Contudo, sem dúvida, essa alta demanda gera uma pressão enorme sobre nossas unidades de saúde, contribui para tirar vagas dos palmenses e leva grande risco de colapso ao sistema. Junte essa situação com uma regulação inadequada de pacientes e o ambiente para a produção do caos estará bem temperado.
Um fato é mensurável, conforme várias estatísticas a que a coluna teve acesso: Palmas manda muito paciente para o Hospital Geral de Palmas (HGP). A ação civil pública do Ministério Público Estadual contra a prefeitura menciona um estudo, realizado entre agosto e dezembro de 2022, segundo o qual a Capital encaminhou 388 pacientes para a unidade somente em agosto. O segundo colocado, Aparecida do Rio Negro, vem muito abaixo, com apenas 10 pacientes encaminhados.
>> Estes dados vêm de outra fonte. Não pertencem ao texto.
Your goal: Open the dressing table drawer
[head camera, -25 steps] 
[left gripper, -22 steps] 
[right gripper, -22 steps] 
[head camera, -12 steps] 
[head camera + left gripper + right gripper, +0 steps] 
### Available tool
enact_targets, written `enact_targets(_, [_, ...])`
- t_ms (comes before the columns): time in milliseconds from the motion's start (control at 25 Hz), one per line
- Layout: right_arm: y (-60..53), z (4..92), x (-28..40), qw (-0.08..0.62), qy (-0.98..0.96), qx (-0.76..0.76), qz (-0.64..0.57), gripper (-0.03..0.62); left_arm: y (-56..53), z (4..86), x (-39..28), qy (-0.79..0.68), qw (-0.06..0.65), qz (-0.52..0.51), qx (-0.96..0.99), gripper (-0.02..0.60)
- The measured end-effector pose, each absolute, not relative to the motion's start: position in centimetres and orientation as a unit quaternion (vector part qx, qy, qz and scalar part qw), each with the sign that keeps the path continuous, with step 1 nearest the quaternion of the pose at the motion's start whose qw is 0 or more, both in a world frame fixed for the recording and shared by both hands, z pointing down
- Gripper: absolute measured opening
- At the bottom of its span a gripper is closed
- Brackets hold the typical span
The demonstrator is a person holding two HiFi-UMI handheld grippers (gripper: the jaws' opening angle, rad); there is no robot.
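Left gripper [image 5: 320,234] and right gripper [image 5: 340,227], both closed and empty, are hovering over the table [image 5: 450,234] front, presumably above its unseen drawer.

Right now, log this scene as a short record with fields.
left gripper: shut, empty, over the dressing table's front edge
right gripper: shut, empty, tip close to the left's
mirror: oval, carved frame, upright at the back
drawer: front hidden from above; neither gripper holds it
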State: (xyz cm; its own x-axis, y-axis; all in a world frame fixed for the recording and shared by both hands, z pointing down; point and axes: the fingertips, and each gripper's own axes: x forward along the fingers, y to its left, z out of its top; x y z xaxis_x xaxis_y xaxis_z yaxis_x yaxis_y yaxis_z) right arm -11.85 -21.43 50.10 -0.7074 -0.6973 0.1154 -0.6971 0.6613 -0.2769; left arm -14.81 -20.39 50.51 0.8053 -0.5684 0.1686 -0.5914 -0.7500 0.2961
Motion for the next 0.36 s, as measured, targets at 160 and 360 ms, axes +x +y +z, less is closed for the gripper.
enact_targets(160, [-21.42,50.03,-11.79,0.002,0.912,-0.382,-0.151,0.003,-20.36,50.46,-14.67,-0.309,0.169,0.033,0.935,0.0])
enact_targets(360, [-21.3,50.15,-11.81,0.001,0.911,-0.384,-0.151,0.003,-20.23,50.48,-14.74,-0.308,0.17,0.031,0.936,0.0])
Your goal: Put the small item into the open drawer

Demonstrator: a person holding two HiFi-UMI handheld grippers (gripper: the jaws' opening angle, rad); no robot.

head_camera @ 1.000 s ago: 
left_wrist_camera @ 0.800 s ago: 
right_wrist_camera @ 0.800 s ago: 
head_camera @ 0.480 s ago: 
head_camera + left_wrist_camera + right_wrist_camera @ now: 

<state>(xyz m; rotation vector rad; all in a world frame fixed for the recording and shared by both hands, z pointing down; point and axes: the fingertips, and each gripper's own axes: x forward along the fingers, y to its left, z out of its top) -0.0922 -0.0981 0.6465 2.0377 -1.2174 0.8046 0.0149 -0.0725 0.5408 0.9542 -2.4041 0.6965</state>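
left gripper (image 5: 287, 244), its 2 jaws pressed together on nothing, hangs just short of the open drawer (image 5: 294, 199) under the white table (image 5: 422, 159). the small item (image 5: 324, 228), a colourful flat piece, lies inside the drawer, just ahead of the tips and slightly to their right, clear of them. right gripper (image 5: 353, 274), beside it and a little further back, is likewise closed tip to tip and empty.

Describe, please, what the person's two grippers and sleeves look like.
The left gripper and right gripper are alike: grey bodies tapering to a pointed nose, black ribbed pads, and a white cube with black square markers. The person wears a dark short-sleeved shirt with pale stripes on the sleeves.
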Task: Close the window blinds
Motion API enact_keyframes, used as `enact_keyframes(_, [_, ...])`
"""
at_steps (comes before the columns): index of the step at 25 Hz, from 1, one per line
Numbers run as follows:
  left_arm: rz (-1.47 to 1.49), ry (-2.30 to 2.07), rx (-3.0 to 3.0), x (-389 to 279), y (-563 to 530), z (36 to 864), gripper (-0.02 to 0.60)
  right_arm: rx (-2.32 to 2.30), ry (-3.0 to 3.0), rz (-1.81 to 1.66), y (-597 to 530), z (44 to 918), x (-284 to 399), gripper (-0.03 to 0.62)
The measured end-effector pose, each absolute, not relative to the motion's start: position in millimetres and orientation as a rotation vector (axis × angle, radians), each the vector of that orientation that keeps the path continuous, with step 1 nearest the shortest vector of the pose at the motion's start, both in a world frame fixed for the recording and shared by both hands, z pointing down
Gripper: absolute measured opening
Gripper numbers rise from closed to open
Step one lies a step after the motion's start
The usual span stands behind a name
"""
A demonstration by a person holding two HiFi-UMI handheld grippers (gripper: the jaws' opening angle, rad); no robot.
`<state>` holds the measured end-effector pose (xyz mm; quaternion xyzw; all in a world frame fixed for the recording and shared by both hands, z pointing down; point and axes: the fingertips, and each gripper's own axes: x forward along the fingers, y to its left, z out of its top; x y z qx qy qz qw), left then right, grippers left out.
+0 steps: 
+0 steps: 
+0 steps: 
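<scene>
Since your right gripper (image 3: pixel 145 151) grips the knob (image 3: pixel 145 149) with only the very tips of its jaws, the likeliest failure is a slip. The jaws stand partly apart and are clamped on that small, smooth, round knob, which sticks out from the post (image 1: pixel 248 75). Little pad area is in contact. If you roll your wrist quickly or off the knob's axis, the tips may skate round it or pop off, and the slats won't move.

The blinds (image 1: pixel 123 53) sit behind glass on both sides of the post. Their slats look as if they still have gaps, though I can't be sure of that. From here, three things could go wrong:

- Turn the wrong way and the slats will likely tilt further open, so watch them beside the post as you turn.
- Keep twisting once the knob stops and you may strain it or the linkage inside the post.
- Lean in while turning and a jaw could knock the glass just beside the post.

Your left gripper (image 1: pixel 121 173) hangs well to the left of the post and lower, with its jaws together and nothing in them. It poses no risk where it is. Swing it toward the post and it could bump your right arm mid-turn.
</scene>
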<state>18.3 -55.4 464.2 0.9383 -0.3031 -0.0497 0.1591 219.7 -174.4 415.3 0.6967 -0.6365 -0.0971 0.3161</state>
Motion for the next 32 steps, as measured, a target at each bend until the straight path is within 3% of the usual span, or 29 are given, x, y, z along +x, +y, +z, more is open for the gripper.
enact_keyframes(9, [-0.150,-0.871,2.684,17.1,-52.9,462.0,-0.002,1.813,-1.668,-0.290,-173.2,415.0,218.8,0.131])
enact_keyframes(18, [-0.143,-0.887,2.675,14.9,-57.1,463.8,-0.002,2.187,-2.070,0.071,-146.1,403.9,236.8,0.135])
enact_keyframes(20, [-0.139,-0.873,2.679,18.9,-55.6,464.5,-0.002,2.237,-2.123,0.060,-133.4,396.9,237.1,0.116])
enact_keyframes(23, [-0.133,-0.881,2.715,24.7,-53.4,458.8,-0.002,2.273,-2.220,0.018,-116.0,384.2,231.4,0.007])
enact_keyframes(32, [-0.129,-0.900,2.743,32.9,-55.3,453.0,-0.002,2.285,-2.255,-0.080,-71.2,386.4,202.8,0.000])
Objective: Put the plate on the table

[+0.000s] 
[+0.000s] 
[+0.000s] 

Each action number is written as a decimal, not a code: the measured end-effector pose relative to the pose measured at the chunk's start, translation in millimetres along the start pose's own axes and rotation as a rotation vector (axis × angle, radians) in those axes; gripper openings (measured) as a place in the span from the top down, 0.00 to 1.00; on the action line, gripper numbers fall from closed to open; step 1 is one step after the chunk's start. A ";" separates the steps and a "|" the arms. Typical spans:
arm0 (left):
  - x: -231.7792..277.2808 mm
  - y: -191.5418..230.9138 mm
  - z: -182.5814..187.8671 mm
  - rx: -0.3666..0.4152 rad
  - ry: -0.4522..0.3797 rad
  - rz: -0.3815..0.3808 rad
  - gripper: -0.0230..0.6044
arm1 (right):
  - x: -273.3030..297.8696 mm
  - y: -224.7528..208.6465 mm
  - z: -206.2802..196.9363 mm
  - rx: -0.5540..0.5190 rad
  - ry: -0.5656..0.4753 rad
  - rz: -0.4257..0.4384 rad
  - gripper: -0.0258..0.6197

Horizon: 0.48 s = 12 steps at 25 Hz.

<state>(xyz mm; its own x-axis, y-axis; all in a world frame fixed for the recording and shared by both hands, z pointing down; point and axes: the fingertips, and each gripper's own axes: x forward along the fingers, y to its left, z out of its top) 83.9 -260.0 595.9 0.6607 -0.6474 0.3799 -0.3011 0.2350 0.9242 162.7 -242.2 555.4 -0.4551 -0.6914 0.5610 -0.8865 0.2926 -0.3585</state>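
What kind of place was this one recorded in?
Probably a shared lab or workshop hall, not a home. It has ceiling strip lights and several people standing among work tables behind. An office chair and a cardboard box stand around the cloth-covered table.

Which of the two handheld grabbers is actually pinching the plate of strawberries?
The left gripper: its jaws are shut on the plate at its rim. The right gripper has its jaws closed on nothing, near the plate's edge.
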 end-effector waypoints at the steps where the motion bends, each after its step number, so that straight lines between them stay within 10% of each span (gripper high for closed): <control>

Não é de hoje. Em 2018, a Coluna do CT publicou matéria com base num levantamento oficial que mostrava que o HGP atendia cerca de 2 mil pessoas por mês, mais de 700 delas oriundas das UPAs de Palmas, o que significa quase 40% contra 22% de todos os outros municípios do interior do Estado.
A questão é: esses encaminhamentos se enquadram naqueles a que o HGP se destina ou, realmente, qualquer caso está sendo enviado para o maior hospital do Estado, prejudicando o atendimento de pacientes mais graves?
Por outro lado, a coluna ouviu fontes do Serviço de Atendimento Móvel de Urgência (Samu) que dão razão à Prefeitura de Palmas. Elas criticam a política de portas fechadas do HGP, que só recebe o paciente se for fratura exposta ou parada cardíaca, e superlota as UPAs. Porém, alegam, a sala vermelha está vazia, o que “é um absurdo total”, condenam.
A discussão não se deve dar na base de “quem está certo”, mas na base de “o que é certo”. Não é encontrar culpados, pura e simplesmente, mas o modelo ideal para esse sistema funcionar, de forma que possamos receber os pacientes que vêm de fora, impedir que casos desnecessários cheguem ao HPG, para que a unidade fique exclusivamente com as ocorrências mais graves, sem, ao mesmo tempo, colapsar as UPAs pelo excesso de demanda.
Não é minha especialidade, muito longe disso, mas não é uma fórmula fácil de se encontrar e, ao que tudo indica, passa pelo debate sobe a construção de um hospital municipal, que quase todos os candidatos prometem desde as eleições de 2000 – alguns garantiram até dois (um na região e outro na região norte) –, mas até agora só ficou no blá-blá-blá eleitoral.
Assim, sem que ambos os lados guardem as armas, sentem-se como adultos civilizados e conversem, não chegaremos nunca a uma solução.
CT, Maringá (PR), 15 de maio de 2023.